» Exercise directions: Copy every line of the records exactly, without including the images.

[[ The data open ]]

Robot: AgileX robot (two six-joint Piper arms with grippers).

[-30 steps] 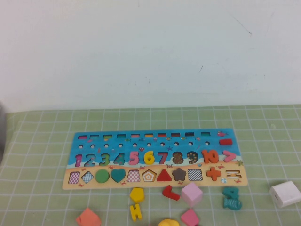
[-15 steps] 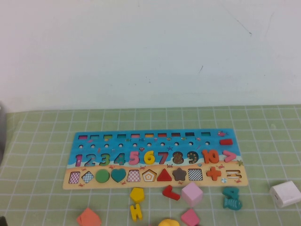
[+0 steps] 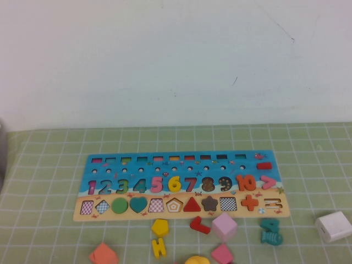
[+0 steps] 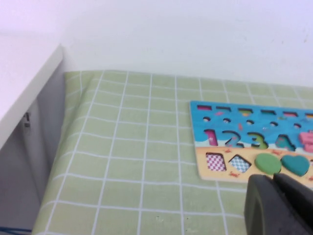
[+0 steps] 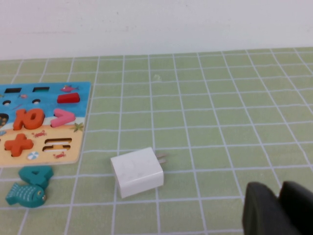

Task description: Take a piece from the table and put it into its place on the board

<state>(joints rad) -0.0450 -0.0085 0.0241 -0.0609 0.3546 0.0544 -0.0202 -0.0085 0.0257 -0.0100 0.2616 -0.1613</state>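
Note:
The board (image 3: 181, 165) lies flat on the table (image 3: 55, 143) in the middle of the high view. The piece, a yellow 6 (image 3: 174, 183), sits in the board's row of digits between the pink 5 and the 7. Neither gripper shows in the high view. My left gripper (image 4: 273, 178) is shut and empty, low over the mat near the board's (image 4: 220, 122) left end. My right gripper (image 5: 279, 188) is shut and empty over bare mat, right of the board's (image 5: 78, 98) right end.
Loose pieces lie in front of the board: yellow pentagon (image 3: 160, 226), yellow ladder-like piece (image 3: 159, 248), red piece (image 3: 199, 225), pink cube (image 3: 224, 226), teal fish (image 3: 271, 237), orange piece (image 3: 103, 254). A white charger (image 3: 333, 226) lies at the right. A white ledge (image 4: 24, 83) borders the left.
A small dark bit that showed at the high view's bottom left corner half a second ago is gone. The board and the pieces have not moved.

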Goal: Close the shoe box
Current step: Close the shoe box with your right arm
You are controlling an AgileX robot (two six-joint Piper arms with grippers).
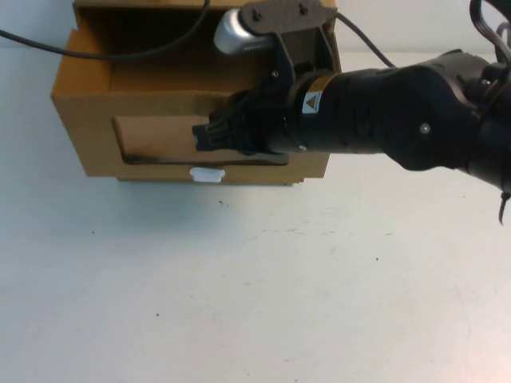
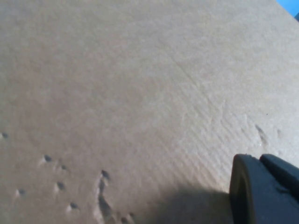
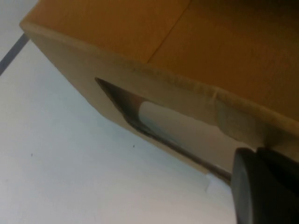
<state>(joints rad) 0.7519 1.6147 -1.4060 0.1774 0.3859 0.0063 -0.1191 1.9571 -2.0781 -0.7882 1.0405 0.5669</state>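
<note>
The shoe box (image 1: 88,120) is brown cardboard and stands at the table's far edge, its drawer drawn out towards me with the top open. Its front has a clear window (image 1: 152,137) with a white pull tab (image 1: 207,175) below it. My right gripper (image 1: 204,136) is shut and empty, its tip at the drawer front over the window's right part. In the right wrist view the gripper (image 3: 259,186) sits against the box front (image 3: 117,37), beside the window (image 3: 159,119) and tab (image 3: 214,185). My left gripper (image 2: 264,191) is shut, close against a brown cardboard face (image 2: 140,93); it is out of the high view.
The white table (image 1: 255,287) stretches in front of the box. Black cables (image 1: 120,49) run over the box's back. My right arm (image 1: 399,116) reaches in from the right over the box's right end.
</note>
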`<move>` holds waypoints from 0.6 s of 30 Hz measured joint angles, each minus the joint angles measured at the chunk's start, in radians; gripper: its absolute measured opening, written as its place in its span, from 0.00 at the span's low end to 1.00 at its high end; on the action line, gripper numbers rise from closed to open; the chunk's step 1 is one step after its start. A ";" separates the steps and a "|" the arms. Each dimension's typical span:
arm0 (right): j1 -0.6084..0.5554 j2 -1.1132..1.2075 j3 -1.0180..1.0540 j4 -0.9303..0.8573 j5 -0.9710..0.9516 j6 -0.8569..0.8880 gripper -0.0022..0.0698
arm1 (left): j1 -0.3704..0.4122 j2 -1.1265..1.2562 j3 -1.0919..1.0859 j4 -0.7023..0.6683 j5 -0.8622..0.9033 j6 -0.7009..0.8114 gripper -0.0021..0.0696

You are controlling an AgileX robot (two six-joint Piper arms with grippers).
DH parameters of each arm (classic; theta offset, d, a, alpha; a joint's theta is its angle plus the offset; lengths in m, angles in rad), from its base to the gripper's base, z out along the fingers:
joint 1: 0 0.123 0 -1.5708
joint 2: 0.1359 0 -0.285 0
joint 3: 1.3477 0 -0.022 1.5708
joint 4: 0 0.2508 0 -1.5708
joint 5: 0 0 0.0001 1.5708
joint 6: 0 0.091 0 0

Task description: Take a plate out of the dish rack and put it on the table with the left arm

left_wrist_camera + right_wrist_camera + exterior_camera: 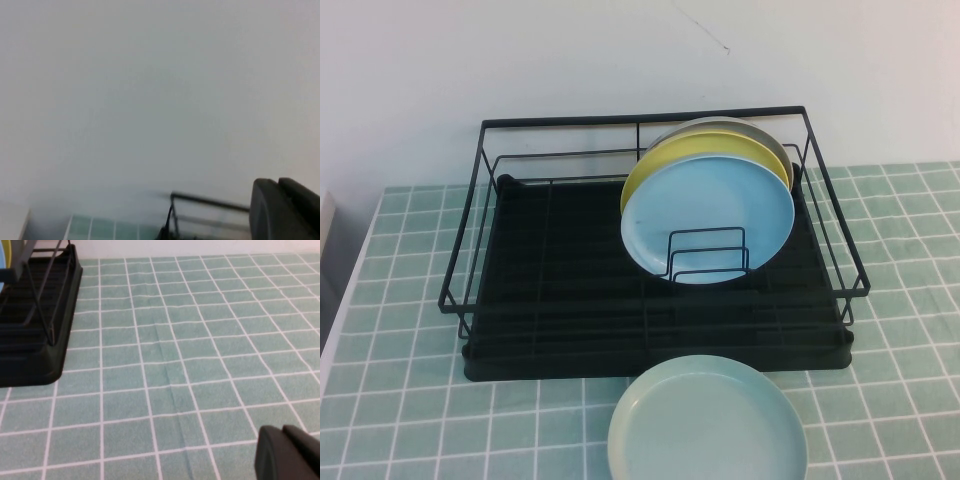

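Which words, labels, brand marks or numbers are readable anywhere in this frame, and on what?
None: no text, label, brand or number shows on the blue plate, yellow plate, mint-green plate, dish rack or tiled table.
Left hand and right hand, each at a wrist view's edge: no markings.

Legible text, labels, brands, numbers, signs: none. Blue plate (710, 215), yellow plate (665, 160), mint-green plate (708, 420), dish rack (570, 290), tiled desk (200, 340) and white wall (620, 50): all plain, unmarked.
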 joint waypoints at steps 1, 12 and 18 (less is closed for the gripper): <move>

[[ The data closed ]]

» Answer space:
Robot: AgileX robot (two six-joint Piper arms with grippers).

[-30 steps] 
[-15 steps] 
[+0 steps] 
[+0 steps] 
[+0 steps] 

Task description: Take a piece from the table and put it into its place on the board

<state>(joints rad) -0.0450 -0.0085 0.0241 -0.0609 0.3546 0.0544 -0.0202 -0.0085 0.0257 -0.0100 0.2616 -0.1613</state>
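Note:
The board (image 3: 181, 165) lies flat on the table (image 3: 55, 143) in the middle of the high view. The piece, a yellow 6 (image 3: 174, 183), sits in the board's row of digits between the pink 5 and the 7. Neither gripper shows in the high view. My left gripper (image 4: 273, 178) is shut and empty, low over the mat near the board's (image 4: 220, 122) left end. My right gripper (image 5: 279, 188) is shut and empty over bare mat, right of the board's (image 5: 78, 98) right end.
Loose pieces lie in front of the board: yellow pentagon (image 3: 160, 226), yellow ladder-like piece (image 3: 159, 248), red piece (image 3: 199, 225), pink cube (image 3: 224, 226), teal fish (image 3: 271, 237), orange piece (image 3: 103, 254). A white charger (image 3: 333, 226) lies at the right. A white ledge (image 4: 24, 83) borders the left.
A small dark bit that showed at the high view's bottom left corner half a second ago is gone. The board and the pieces have not moved.
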
Goal: Close the shoe box
Current step: Close the shoe box with your right arm
You are controlling an AgileX robot (two six-joint Piper arms with grippers).
<state>(joints rad) 0.7519 1.6147 -1.4060 0.1774 0.3859 0.0063 -0.1191 1.9571 -2.0781 -0.7882 1.0405 0.5669</state>
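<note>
The shoe box (image 1: 88,120) is brown cardboard and stands at the table's far edge, its drawer drawn out towards me with the top open. Its front has a clear window (image 1: 152,137) with a white pull tab (image 1: 207,175) below it. My right gripper (image 1: 204,136) is shut and empty, its tip at the drawer front over the window's right part. In the right wrist view the gripper (image 3: 259,186) sits against the box front (image 3: 117,37), beside the window (image 3: 159,119) and tab (image 3: 214,185). My left gripper (image 2: 264,191) is shut, close against a brown cardboard face (image 2: 140,93); it is out of the high view.
The white table (image 1: 255,287) stretches in front of the box. Black cables (image 1: 120,49) run over the box's back. My right arm (image 1: 399,116) reaches in from the right over the box's right end.
</note>
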`<move>` holds waypoints from 0.6 s of 30 Hz measured joint angles, each minus the joint angles measured at the chunk's start, in radians; gripper: its absolute measured opening, written as its place in its span, from 0.00 at the span's low end to 1.00 at its high end; on the action line, gripper numbers rise from closed to open; the chunk's step 1 is one step after its start. A ";" separates the steps and a "|" the arms. Each dimension's typical span:
arm0 (right): j1 -0.6084..0.5554 j2 -1.1132..1.2075 j3 -1.0180..1.0540 j4 -0.9303..0.8573 j5 -0.9710..0.9516 j6 -0.8569..0.8880 gripper -0.0022..0.0698
arm1 (left): j1 -0.3704..0.4122 j2 -1.1265..1.2562 j3 -1.0919..1.0859 j4 -0.7023..0.6683 j5 -0.8622..0.9033 j6 -0.7009..0.8114 gripper -0.0021..0.0696

You are controlling an AgileX robot (two six-joint Piper arms with grippers).
DH parameters of each arm (classic; theta offset, d, a, alpha; a joint's theta is its angle plus the offset; lengths in m, angles in rad), from its base to the gripper's base, z out along the fingers:
joint 1: 0 0.123 0 -1.5708
joint 2: 0.1359 0 -0.285 0
joint 3: 1.3477 0 -0.022 1.5708
joint 4: 0 0.2508 0 -1.5708
joint 5: 0 0 0.0001 1.5708
joint 6: 0 0.091 0 0

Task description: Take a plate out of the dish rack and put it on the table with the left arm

left_wrist_camera + right_wrist_camera + exterior_camera: 

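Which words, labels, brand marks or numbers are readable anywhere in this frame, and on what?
None: no text, label, brand or number shows on the blue plate, yellow plate, mint-green plate, dish rack or tiled table.
Left hand and right hand, each at a wrist view's edge: no markings.

Legible text, labels, brands, numbers, signs: none. Blue plate (710, 215), yellow plate (665, 160), mint-green plate (708, 420), dish rack (570, 290), tiled desk (200, 340) and white wall (620, 50): all plain, unmarked.
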 joint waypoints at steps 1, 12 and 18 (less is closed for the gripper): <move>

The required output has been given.